People, cities, states, and nations all need indicators of their performance, telling them about the larger ecological and social dimensions of human communities, and the long-term sustainability of their activities. They need indicators that combine the diverse economic, environmental, and social elements into a common framework and indicating whether they are making real progress. To accomplish this, Earth, Inc. proposes a change in the way we understand the world, which aligns more closely with modern scientific understanding than outdated methods being employed today.

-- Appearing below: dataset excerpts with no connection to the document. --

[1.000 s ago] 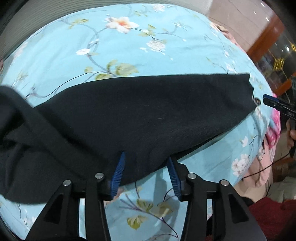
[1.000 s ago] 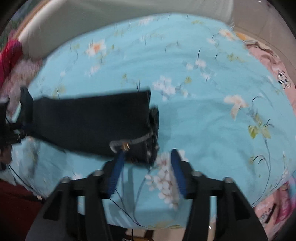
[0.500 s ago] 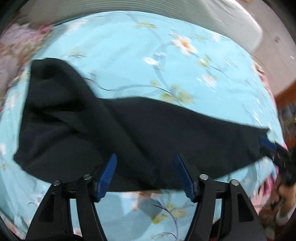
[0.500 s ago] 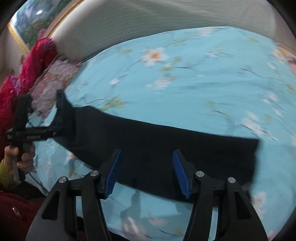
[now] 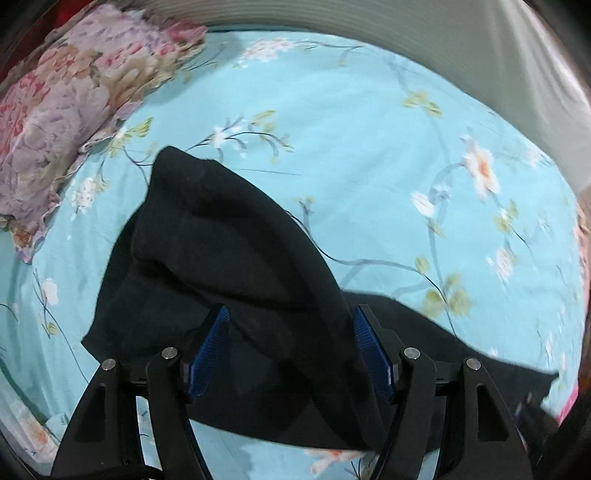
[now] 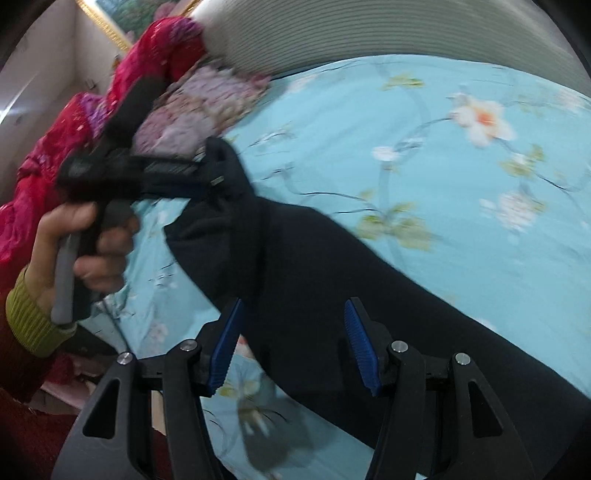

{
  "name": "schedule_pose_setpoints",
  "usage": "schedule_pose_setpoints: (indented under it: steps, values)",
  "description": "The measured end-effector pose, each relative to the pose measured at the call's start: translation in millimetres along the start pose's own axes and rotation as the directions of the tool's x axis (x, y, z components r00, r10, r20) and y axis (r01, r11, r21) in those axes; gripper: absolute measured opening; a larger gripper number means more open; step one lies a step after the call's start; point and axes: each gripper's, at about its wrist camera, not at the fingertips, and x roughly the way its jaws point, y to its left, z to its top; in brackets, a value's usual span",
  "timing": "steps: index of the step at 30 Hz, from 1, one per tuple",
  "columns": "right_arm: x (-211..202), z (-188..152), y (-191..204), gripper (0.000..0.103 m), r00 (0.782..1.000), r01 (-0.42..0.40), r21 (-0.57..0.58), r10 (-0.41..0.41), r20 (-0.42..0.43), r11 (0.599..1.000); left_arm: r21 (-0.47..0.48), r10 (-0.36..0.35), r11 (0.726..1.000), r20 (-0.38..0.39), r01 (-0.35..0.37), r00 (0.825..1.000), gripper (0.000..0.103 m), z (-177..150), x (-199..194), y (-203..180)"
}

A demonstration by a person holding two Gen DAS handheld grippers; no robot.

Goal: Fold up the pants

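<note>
Black pants (image 5: 236, 266) lie folded lengthwise on a light blue floral bedsheet (image 5: 369, 147). In the left wrist view my left gripper (image 5: 291, 347) is open, its blue pads astride a raised fold at the bunched end of the pants. In the right wrist view the pants (image 6: 332, 266) run from upper left to lower right. My right gripper (image 6: 293, 343) is open over the middle of the leg. The left gripper (image 6: 192, 173) also shows there, held in a hand, at the pants' far end, which is lifted.
A purple and pink floral pillow (image 5: 62, 103) lies at the upper left of the bed. A red floral quilt (image 6: 74, 122) is piled beyond it. A grey ribbed headboard (image 6: 369, 33) runs along the back.
Both grippers have swung left along the pants toward the pillow end. The right gripper has gone from the hem end to the middle of the leg. The pants' left end has bunched up.
</note>
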Motion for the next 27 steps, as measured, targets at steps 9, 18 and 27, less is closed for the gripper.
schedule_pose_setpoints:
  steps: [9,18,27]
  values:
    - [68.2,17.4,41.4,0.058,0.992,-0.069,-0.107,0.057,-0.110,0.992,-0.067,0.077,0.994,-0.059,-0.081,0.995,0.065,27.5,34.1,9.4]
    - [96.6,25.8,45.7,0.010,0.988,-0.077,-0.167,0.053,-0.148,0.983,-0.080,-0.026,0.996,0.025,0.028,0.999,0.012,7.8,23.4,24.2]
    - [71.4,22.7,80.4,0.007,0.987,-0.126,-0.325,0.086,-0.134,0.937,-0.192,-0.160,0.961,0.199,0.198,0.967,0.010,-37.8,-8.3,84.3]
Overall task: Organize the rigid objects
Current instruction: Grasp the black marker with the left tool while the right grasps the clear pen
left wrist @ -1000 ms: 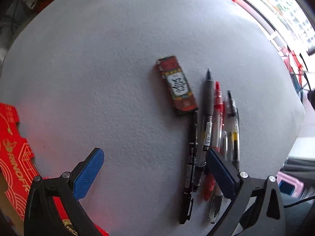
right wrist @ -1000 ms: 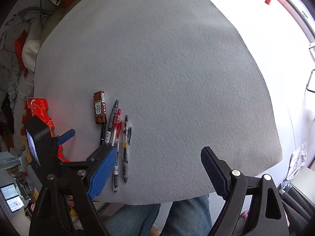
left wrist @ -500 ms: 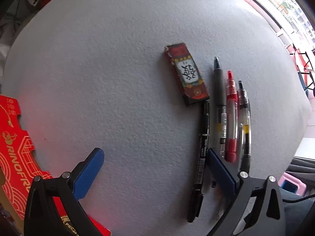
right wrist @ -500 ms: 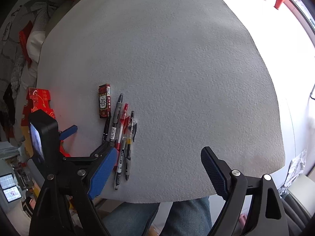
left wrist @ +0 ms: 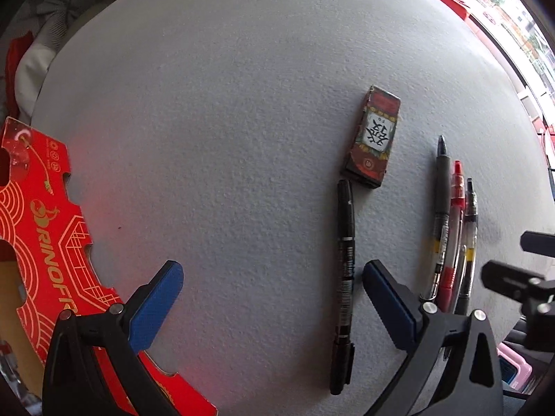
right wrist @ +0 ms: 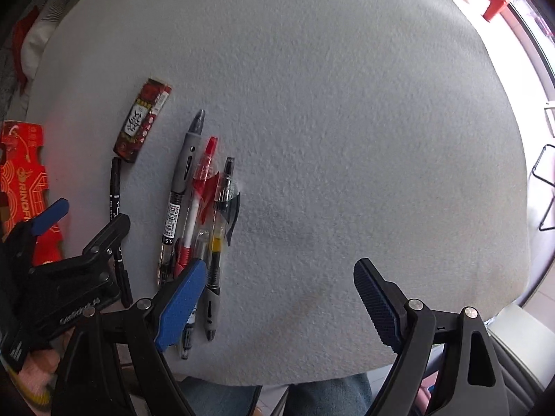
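Across the lower half of the left wrist view, the left gripper (left wrist: 274, 298) hangs with its blue pads wide apart and nothing between them, the black marker (left wrist: 344, 270) lying lengthwise in the gap nearer the right-hand pad. Right of centre sits the red box (left wrist: 374, 137) (its near end just beside the marker's tip), with the grey pen (left wrist: 441, 215), red pen (left wrist: 455, 222) and clear black pen (left wrist: 470, 228) bunched side by side at the frame's right. Low in the right wrist view, the right gripper (right wrist: 274, 298) also gapes wide over the grey felt mat (right wrist: 347, 121), holding nothing, while a red cardboard sheet (left wrist: 38, 228) lies at the left edge of the left wrist view.
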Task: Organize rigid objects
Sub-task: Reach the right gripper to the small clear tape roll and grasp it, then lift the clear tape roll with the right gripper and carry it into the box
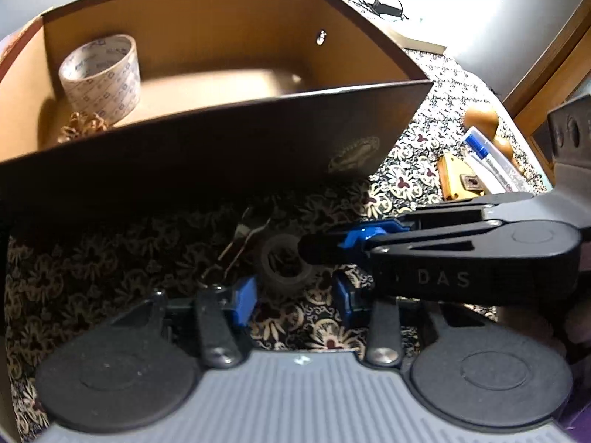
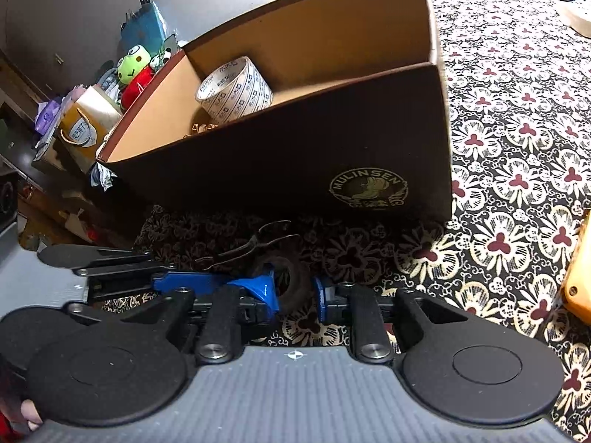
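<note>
Just before the dark brown cardboard box (image 2: 295, 155), both grippers, left (image 1: 293, 295) and right (image 2: 295, 295), gape wide around the small dark tape roll (image 1: 286, 264), apparently contesting one pickup

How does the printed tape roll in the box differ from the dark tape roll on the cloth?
The white printed tape roll looks larger and leans tilted inside the brown cardboard box. The dark grey tape roll looks smaller and lies outside the box, on the patterned cloth in its shadow. Both are hollow rings of tape.
</note>
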Demonstrator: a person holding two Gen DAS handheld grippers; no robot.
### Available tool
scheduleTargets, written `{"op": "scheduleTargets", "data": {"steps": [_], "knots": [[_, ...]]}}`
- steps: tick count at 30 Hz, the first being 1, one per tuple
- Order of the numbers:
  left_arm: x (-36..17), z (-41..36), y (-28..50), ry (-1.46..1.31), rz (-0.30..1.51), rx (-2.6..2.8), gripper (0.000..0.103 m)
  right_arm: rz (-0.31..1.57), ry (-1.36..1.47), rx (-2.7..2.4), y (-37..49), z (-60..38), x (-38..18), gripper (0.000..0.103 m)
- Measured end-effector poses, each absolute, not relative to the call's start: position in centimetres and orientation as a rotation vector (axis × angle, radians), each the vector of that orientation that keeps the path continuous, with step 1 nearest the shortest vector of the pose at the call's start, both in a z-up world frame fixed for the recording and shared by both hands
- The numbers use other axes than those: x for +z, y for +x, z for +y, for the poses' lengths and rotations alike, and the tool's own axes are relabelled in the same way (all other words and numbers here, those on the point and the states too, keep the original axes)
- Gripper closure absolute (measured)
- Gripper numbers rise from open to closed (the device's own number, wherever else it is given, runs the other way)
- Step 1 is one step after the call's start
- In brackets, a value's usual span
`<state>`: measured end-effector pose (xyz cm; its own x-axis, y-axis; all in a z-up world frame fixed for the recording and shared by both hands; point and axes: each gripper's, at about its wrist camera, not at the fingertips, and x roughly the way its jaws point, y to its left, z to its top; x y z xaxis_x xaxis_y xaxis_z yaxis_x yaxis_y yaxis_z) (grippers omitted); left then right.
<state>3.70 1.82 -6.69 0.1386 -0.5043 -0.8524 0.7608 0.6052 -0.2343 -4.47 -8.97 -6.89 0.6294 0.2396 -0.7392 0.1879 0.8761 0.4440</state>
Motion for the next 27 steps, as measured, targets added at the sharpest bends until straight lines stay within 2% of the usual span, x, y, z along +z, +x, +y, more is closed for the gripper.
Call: {"op": "scheduleTargets", "data": {"steps": [5,8,16,22,27], "knots": [[-7.6,1.4,4.0,0.304,1.094,-0.948,0.065,0.941,0.485,0.018,-3.5,-8.5,-7.1,0.103],[-8.3,1.1,3.9,0.315,1.096,-0.944,0.070,0.968,0.462,-0.007,-3.1,-8.1,-7.4,0.103],[-8.0,0.8,3.0,0.334,1.070,-0.966,0.071,0.957,0.447,-0.042,-4.1,-8.5,-7.0,0.103],[-6.2,-1.1,1.4,0.345,1.029,-1.068,0.072,0.916,0.456,-0.117,-7.3,-10.6,-4.9,0.103],[-2.7,-3.2,-0.2,0.341,0.924,-1.175,0.072,0.807,0.446,-0.197,-10.5,-12.4,-1.0,0.103]]}}
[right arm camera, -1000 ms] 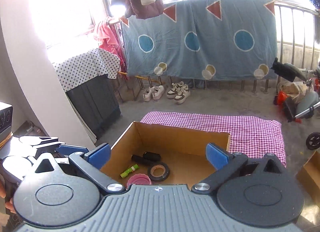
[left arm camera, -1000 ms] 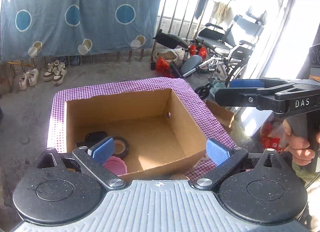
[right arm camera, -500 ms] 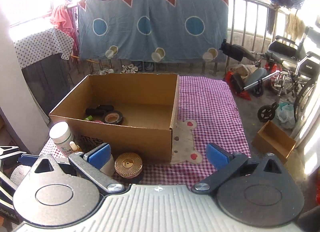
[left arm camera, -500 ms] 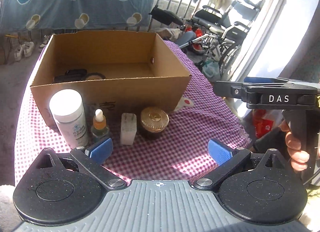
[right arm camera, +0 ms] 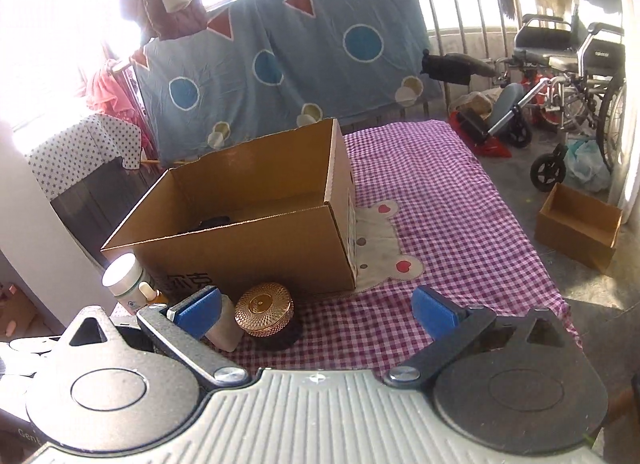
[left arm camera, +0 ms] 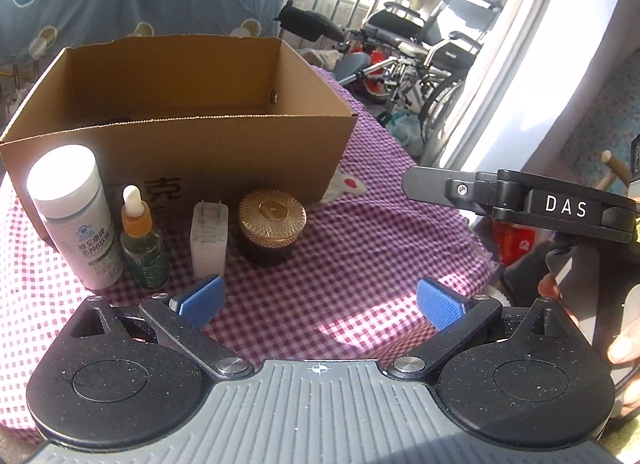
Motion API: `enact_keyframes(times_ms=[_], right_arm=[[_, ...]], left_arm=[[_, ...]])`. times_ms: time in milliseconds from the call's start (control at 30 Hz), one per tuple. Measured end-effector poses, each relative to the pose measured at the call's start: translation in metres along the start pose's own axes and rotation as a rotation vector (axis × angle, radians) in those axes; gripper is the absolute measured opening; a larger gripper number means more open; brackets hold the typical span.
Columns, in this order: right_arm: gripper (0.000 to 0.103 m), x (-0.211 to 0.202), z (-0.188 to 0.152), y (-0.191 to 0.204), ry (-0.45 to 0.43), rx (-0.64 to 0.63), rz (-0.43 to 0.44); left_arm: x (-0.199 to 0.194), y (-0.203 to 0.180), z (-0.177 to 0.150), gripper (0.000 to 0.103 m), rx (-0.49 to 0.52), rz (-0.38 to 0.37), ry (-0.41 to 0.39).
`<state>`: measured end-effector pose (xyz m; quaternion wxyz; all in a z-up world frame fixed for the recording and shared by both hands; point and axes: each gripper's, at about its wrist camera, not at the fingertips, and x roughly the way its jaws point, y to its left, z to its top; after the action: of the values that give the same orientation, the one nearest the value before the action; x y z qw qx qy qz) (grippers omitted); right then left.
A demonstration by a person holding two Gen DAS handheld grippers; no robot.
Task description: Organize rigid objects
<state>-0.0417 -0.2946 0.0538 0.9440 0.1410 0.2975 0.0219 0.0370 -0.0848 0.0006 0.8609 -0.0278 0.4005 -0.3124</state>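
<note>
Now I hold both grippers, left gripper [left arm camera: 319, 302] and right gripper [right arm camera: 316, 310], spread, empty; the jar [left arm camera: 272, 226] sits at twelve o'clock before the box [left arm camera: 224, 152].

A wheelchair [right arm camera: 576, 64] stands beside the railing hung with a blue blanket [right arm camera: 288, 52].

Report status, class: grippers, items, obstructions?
Left gripper open, right gripper open, both empty. Four items lined before cardboard box: white bottle to gold-lidded jar. Nothing blocking.
</note>
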Motion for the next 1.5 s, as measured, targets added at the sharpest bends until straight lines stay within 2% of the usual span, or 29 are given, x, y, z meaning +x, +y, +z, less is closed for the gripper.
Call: enact_keyframes(times_ms=[100,200,267,333,500,600,700,800,933,1100,1233,1500], right_arm=[[0.103,-0.002,-0.006,-0.004,-0.056,-0.008,0.023],[0.103,0.001,-0.009,-0.006,-0.071,-0.029,0.014],[0.103,0.008,-0.010,-0.009,-0.052,-0.017,0.031],[0.103,0.017,-0.010,-0.012,-0.028,0.013,0.076],[0.103,0.042,-0.010,-0.013,0.007,0.054,0.150],[0.102,0.054,-0.010,-0.014,0.017,0.073,0.192],[0.094,0.069,-0.009,-0.019,0.037,0.105,0.244],[0.080,0.085,-0.008,-0.025,0.073,0.136,0.274],[0.066,0.106,-0.008,-0.031,0.127,0.185,0.308],[0.059,0.126,-0.009,-0.033,0.180,0.216,0.347],[0.048,0.138,-0.010,-0.029,0.239,0.227,0.343],[0.048,0.120,-0.013,-0.036,0.262,0.236,0.297]], left_arm=[[0.008,0.000,-0.006,0.103,-0.006,-0.023,-0.045],[0.020,-0.005,-0.005,0.103,0.041,0.032,-0.029],[0.024,-0.008,-0.006,0.102,0.068,0.072,-0.033],[0.027,-0.011,-0.006,0.102,0.092,0.080,-0.040],[0.034,-0.019,-0.006,0.102,0.187,0.140,-0.096],[0.039,-0.020,-0.005,0.096,0.217,0.153,-0.106],[0.047,-0.025,-0.008,0.091,0.275,0.188,-0.105],[0.054,-0.026,-0.012,0.077,0.301,0.207,-0.086],[0.062,-0.024,-0.012,0.072,0.280,0.225,-0.055],[0.067,-0.018,-0.005,0.071,0.248,0.241,-0.024],[0.070,-0.016,-0.002,0.070,0.237,0.233,-0.011],[0.059,-0.020,-0.005,0.070,0.242,0.164,-0.019]])
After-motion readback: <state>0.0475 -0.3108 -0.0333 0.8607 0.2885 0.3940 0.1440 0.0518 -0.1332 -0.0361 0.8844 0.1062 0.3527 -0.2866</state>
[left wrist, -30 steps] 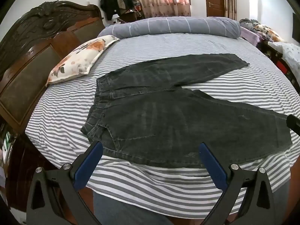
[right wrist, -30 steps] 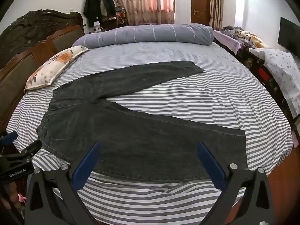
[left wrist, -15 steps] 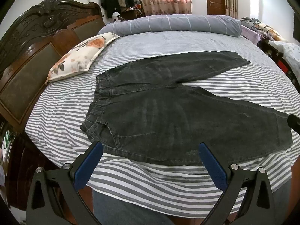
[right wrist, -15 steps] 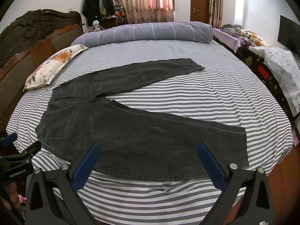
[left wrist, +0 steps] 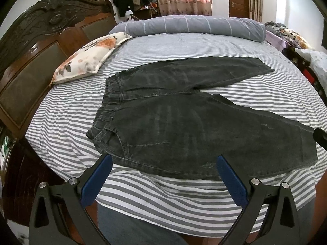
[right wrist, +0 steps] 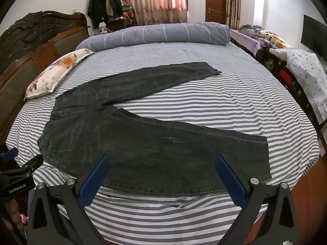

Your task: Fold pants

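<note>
Dark grey denim pants (left wrist: 184, 126) (right wrist: 143, 147) lie flat and unfolded on the bed (left wrist: 184, 47) (right wrist: 235, 106), which is covered by a grey-and-white striped sheet. The waistband sits toward the headboard (left wrist: 40, 57) (right wrist: 30, 47) side, and the two legs spread apart in a V: the far leg runs toward the middle of the bed, the near leg runs along the near edge, its hem close to the bed's corner. Both legs look smooth, with no fold made in them.

The left hand-held gripper (left wrist: 163, 177) hovers above the near edge of the bed with its blue-padded fingers (left wrist: 96, 183) spread wide and released, holding nothing; the near side seam of the pants lies just beyond the fingertips, at the hip part below the waistband. The right hand-held gripper (right wrist: 161, 177) is likewise released, its fingers (right wrist: 230, 183) wide apart and clear of the cloth, over the lower half of the near leg. In the right wrist view the left hand-held gripper (right wrist: 18, 169) shows at the left margin, beside the waistband corner.

A floral pillow (left wrist: 90, 59) (right wrist: 55, 73) rests beside the headboard, apart from the pants. A rolled grey quilt (left wrist: 188, 27) (right wrist: 155, 34) with thin white lines lies across the far edge of the bed. Dark coats (right wrist: 104, 6) hang on a stand near the patterned curtains (right wrist: 151, 0), with a wooden door (right wrist: 215, 2) to the right. No container shows clearly in either view
</note>
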`<control>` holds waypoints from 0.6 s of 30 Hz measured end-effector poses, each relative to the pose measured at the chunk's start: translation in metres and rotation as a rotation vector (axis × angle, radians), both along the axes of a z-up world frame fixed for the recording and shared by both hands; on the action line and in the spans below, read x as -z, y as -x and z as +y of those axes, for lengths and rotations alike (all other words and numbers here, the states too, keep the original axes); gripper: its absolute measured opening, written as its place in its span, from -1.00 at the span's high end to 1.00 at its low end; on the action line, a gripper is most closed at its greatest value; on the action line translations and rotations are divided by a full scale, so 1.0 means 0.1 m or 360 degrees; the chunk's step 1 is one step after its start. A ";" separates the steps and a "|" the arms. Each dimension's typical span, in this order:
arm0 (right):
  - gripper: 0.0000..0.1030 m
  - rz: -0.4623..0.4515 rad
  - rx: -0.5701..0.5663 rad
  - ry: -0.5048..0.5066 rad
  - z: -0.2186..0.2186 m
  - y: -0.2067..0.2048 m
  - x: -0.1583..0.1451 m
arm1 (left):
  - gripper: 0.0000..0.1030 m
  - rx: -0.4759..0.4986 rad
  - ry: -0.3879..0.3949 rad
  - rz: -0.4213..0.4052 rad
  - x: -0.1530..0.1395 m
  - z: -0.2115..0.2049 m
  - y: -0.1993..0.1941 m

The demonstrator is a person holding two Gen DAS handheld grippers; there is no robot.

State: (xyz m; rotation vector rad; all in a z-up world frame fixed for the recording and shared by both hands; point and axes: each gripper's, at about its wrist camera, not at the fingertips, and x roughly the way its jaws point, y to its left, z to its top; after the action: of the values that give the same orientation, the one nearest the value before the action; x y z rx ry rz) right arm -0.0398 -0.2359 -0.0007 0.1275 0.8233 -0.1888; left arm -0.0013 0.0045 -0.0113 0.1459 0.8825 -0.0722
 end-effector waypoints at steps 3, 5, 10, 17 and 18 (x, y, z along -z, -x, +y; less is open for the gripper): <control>-0.97 -0.0002 -0.0002 0.0002 0.00 0.00 0.00 | -0.94 0.0004 0.0000 0.0003 0.00 0.00 0.00; -0.97 -0.0005 0.0000 0.0002 -0.01 0.00 0.00 | -0.93 -0.0001 -0.0007 0.0000 0.00 0.00 0.00; -0.97 0.0003 0.0000 0.0001 -0.02 0.00 0.02 | -0.92 0.0025 -0.0066 -0.0010 0.01 -0.04 0.02; -0.97 0.0003 -0.0008 -0.0003 -0.05 0.00 0.03 | -0.92 0.0039 -0.0071 -0.0003 0.02 -0.04 0.00; -0.97 0.0004 -0.0008 -0.0004 -0.06 0.01 0.04 | -0.92 0.0040 -0.0069 -0.0003 0.02 -0.04 0.00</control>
State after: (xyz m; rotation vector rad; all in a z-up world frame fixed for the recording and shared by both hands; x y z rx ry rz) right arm -0.0403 -0.2419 -0.0044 0.1277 0.8264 -0.1834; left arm -0.0011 0.0004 -0.0131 0.1976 0.8807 -0.0763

Earth as a ‘Closed’ System

caption (Source: Authors)

Our first step must be to understand our Earth’s place in the cosmos. The Earth can be thought of as a space ship traveling through the dark vacuum of space. Like a ship, inside the thin skin of the craft, life can survive, outside of it, life does not exist. Supplies for the ship are limited by what the ship can carry, and the only way to get ‘more’ is to resupply. Earth is not that unlike our imaginary space craft, actually, they are so alike that many have called our planet “Spaceship Earth”. In our case, the atmosphere is the thin skin separating us from space. Unlike a space craft, Earth cannot be resupplied when resources are consumed and begin to run low. We have a fixed budget of resources, and there is no room to overspend in our budget. What we can do is change our priorities in spending and use of our resources. The only ‘free’ resource that we do receive from outside is sunlight – the energy and light from our star, the Sun.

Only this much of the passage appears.